(Try it):
Repeat the lines from the line with "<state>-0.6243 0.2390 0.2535" to the line with "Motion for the" in the listing below, keeping both end lines and adding nothing.

━━ Dataset excerpt

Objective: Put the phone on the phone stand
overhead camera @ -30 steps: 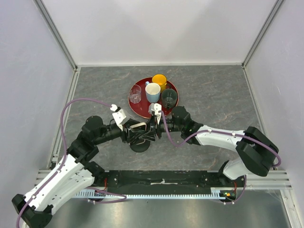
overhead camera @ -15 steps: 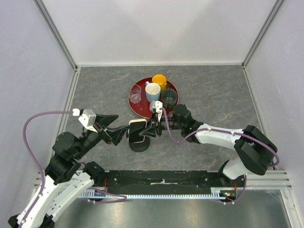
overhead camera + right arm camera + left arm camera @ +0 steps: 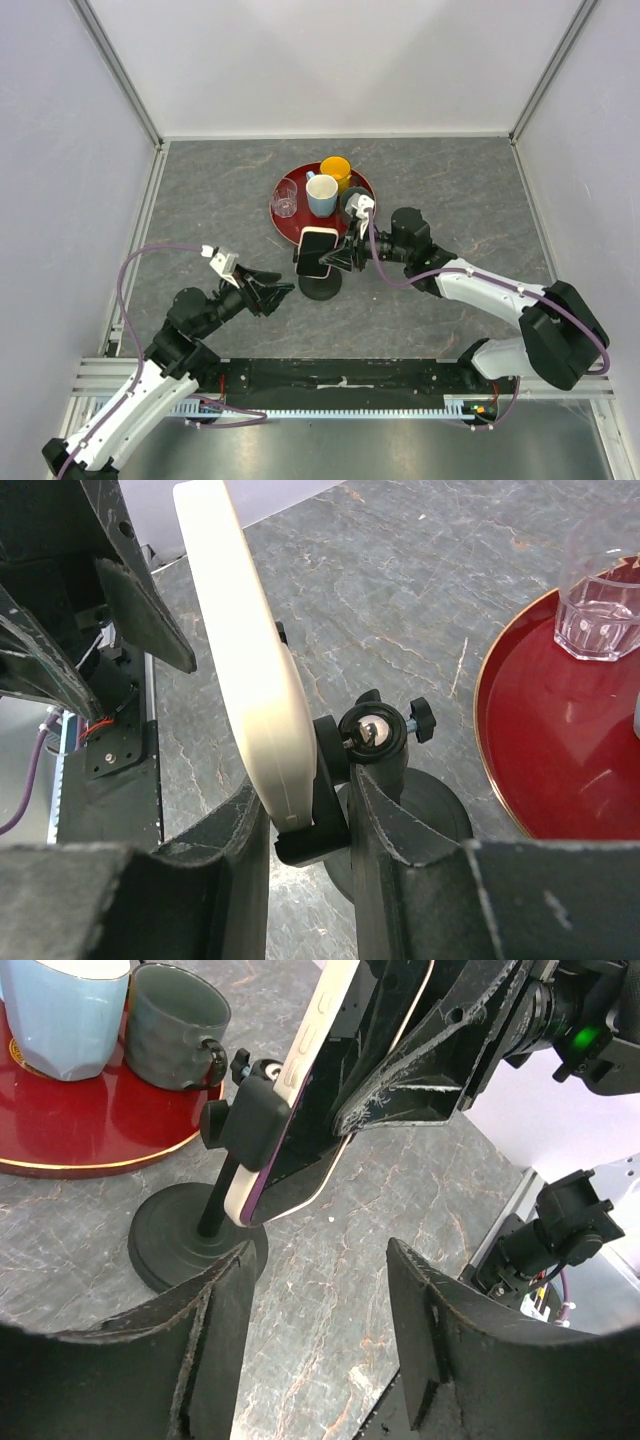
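The phone (image 3: 317,250) sits tilted in the clamp of the black phone stand (image 3: 320,287), just in front of the tray. In the left wrist view its pale rim (image 3: 300,1070) rests in the clamp above the disc base (image 3: 170,1250). My right gripper (image 3: 341,257) is shut on the phone (image 3: 240,650) and the clamp (image 3: 318,825). One finger (image 3: 230,880) is on the phone's face, the other (image 3: 400,850) behind the clamp. My left gripper (image 3: 272,291) is open and empty, apart from the stand, to its near left (image 3: 320,1290).
A red tray (image 3: 288,228) behind the stand holds a clear glass (image 3: 285,198), a light blue mug (image 3: 322,193), a yellow cup (image 3: 336,170) and a dark green mug (image 3: 357,203). The tray rim (image 3: 500,730) lies close to the stand's base.
My left gripper has let go of the phone and drawn back to the near left, open. The phone and stand have shifted a little right and farther with my right gripper.
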Controlling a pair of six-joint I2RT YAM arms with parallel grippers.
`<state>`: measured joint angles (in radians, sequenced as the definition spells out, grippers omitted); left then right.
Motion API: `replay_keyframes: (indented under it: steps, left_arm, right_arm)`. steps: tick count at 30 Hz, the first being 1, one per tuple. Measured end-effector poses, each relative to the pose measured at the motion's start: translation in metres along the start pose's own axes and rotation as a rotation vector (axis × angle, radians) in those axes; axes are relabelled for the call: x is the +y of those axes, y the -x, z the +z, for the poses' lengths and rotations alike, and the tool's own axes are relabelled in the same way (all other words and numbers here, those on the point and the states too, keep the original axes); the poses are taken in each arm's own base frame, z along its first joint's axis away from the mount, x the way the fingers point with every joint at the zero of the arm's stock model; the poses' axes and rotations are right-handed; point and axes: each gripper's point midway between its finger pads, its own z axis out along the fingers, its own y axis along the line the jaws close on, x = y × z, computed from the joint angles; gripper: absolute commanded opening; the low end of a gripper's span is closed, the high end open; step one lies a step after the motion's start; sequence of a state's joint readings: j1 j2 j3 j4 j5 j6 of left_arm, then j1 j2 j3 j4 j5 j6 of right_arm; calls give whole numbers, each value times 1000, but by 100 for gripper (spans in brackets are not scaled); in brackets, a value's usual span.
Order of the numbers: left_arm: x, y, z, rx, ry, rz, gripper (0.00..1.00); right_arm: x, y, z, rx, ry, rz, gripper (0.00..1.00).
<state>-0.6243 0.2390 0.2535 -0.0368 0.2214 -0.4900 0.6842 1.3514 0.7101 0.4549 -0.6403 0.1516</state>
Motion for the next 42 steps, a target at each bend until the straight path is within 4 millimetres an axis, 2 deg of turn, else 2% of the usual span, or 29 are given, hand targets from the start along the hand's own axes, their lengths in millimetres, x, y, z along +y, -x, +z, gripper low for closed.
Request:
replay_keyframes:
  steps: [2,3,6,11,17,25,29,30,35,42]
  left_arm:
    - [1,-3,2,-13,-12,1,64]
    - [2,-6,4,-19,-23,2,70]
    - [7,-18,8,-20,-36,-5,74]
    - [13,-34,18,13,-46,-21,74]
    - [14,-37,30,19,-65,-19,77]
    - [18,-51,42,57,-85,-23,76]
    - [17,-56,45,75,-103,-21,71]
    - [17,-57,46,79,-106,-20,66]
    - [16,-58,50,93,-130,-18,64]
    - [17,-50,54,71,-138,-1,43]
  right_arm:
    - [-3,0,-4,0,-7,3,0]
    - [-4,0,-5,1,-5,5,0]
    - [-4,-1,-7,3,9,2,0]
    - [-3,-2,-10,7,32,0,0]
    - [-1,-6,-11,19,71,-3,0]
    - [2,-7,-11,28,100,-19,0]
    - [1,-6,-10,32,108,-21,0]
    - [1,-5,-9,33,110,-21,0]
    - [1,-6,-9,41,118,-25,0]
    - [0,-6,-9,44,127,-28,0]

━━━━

(Exercise output):
<state>-0.6243 0.2390 0.2535 -0.0368 0.2214 -0.4900 0.6842 1.3514 0.7101 0.4549 -0.6403 0.1516</state>
Motion for the next 42 steps, a target at each bend until the straight path is within 4 millimetres an axis, 2 deg of turn, else 2% of the usual span, or 29 are given, hand targets from the start along the hand's own axes, their lengths in millimetres, x, y, z along +y, -x, +z, gripper low for closed.

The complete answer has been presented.